Common law doctrine of stages
It is well to emphasize that an absolute obligation of the carrier of goods by sea to provide a seaworthy ship is not continuous under common law. It requires, for example, that the ship must be fit to receive her cargo at the commencement of loading only as a ship for the ordinary perils of lying afloat in harbour and need not be fit for sailing. Then on the completion of each stage she must have the degree of fitness which is required for the next stage.
For example in Reed (A E) & Co v Page, Son & East Ltd  1 KB 743 barge the Jellicoe, had a carrying capacity of 170 tons was seaworthy when the loading commenced, but at the end of loading 190 tons were put on board, and after the loading was finished and while she was remaining alongside the steamer waiting for a tug to tow her she sank, and her cargo was lost. The court held when the loading of the Jellicoe was finished a new stage of adventure commenced, and as at that stage the Jellicoe was, due to her over-loaded state, unseaworthy for this new stage of the employment.
The reason for the vessel to be seaworthy at a particular time only was elaborately stated by in McFadden v Blue Star Line  1 KB 697 by Channell J at pp.703-5:
… the warranty of seaworthiness in the ordinary sense of that term, the warranty, that is, that the ship is fit to encounter the ordinary perils of the voyage, is a warranty only as to the condition of the vessel at a particular time, namely, the time of sailing; it is not a continuing warranty, in the sense warranty that she shall continue fit during the voyage. If anything happens whereby the goods are damaged during the voyage, the shipowner is liable because he is an insurer except in the event of the damage happening from some cause in respect of which he is protected by exceptions in his bill of lading. His liability for anything happening after the ship has sailed depends, not upon there being a breach of a warranty that the ship shall continue fit, but upon his position as carrier. So, too, it is clear that the warranty of the ship being fit to encounter the perils of the voyage does not attach before she sails and while she is still loading her cargo. There is, of course, no warranty at the time the goods are put on board that the ship is then ready to start on her voyage; for while she is still loading there may be many things requiring to be done before she is ready to sail. The ordinary warranty of seaworthiness, then, does not take effect before the ship is ready to sail, nor does it continue to take effect after she has sailed: it takes effect at the time of sailing, and at the time of sailing alone…
When a voyage is in stages the warranty is that the ship on starting on each particular stage is fit for that stage. Thus, if she is going to stop at an intermediate port, she must have sufficient coals to take her to that port, but she is not bound to have sufficient coals to take her the whole voyage. It is treated as a separate warranty for each stage of the voyage. I think one must apply exactly the same rule to the loading stage of a vessel whilst she remains in her port of loading. I think the warranty is that at the time the goods are put on board she is fit to receive them and to encounter the ordinary perils that are likely to arise during the loading stage; but that there is no continuing warranty after the good are once on board that the ship shall continue fit to hold the goods during that stage and until she is ready to go to sea, notwithstanding any accident that may happen to her in the meantime. And the reason for so holding is precisely the same as that which exists with respect to the warranty of fitness to encounter the perils of the voyage; as soon as the goods are on board they are in the custody of the carrier, and he is liable for any accident which then happens because he is an insurer of them unless he is protected by some clause in his bill of lading.
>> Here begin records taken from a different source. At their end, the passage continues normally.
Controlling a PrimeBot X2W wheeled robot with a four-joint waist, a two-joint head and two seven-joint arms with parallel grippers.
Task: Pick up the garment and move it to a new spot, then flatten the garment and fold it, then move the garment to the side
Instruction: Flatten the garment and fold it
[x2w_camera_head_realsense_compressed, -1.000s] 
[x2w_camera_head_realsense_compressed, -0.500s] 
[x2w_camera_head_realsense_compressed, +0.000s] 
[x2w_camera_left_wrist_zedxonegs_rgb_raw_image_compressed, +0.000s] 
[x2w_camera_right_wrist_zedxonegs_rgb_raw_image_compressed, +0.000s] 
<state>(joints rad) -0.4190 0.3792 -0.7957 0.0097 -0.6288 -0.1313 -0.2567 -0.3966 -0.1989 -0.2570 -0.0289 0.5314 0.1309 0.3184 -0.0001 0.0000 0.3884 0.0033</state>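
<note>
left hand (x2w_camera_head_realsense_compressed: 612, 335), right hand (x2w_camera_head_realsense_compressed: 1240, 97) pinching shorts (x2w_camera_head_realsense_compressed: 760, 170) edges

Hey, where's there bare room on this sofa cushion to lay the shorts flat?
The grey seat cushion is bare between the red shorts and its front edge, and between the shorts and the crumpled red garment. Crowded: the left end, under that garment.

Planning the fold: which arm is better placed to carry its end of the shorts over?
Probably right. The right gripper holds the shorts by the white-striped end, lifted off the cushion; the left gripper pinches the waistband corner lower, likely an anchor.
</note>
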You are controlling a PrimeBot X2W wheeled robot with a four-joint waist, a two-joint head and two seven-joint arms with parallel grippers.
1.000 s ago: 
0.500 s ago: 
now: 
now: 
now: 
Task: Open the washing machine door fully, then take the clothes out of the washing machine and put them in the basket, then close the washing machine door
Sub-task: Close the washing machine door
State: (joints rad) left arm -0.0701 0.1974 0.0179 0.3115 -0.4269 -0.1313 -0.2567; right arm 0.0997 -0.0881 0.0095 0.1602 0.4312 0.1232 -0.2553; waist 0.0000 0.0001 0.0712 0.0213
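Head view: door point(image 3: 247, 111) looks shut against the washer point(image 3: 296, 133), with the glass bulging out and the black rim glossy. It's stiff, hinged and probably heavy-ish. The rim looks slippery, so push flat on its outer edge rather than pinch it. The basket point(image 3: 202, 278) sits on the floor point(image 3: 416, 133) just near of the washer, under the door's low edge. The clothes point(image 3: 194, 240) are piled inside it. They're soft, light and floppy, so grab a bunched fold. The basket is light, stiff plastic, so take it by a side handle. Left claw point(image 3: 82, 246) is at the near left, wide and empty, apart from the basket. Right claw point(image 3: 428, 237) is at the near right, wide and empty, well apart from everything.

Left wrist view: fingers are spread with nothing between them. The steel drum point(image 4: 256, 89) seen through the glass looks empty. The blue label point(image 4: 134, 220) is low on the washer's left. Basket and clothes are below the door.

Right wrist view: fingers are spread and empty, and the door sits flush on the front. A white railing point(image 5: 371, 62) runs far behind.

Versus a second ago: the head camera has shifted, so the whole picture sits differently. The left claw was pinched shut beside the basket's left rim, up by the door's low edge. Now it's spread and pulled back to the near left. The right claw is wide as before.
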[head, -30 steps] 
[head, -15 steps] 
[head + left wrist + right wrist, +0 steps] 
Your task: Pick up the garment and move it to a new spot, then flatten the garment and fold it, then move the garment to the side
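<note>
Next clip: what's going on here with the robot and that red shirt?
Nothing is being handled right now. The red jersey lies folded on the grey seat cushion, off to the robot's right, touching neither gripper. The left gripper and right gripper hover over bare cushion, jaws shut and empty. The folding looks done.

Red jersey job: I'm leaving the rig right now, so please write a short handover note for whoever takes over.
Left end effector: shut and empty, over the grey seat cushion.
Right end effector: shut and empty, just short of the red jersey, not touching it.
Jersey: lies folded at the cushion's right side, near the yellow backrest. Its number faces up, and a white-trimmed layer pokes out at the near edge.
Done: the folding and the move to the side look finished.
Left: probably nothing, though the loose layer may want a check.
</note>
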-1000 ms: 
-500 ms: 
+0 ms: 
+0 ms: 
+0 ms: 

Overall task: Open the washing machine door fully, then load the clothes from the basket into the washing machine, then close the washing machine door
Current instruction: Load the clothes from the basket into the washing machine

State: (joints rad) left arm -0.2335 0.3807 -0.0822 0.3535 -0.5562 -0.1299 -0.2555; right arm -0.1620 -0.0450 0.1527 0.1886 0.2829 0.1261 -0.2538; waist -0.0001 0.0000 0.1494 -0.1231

Thus absolute common law undertaking of seaworthiness is not continues one but applies at the beginning of each separate stage of voyage, while stages are marked either by the completion of a particular operation, e.g. loading, or by changes in the nature of the operation to be performed, e.g. river transit or ocean transit. Lord Penzance held in Quebec Marine Insurance Co v Commercial Bank of Canada (1870) LR 3 PC 234 at p.241:
… there is seaworthiness for the port, seaworthiness in some cases for the river, and seaworthiness in some cases, as in a case that has been put forward, of a whaling voyage, for some definite, well-recognised, and distinctly separate stage of the voyage. This principle has been sanctioned by various decisions, but it has been equally well decided that a vessel, in cases where these several distinct stages of navigation involve the necessity of a different equipment or state of seaworthiness, must be properly equipped and in all respects seaworthy for each of these stages of the voyage, respectively, at the time she enters upon each stage; otherwise the warranty of seaworthiness has not been complied with. It was argued that the obligation thus cast upon the assured to procure and provide a proper condition of equipment of the vessel to encounter the perils of each stage of the voyage necessarily involves the idea that between one stage of the voyage and another be should be allowed an opportunity to find and provide that further equipment which the subsequent stage of the voyage requires, and no doubt that is so.
Bunker was held to be a part of the equipment of a steamship, insufficiency of which on one of the voyage stages will render ship unseaworthy.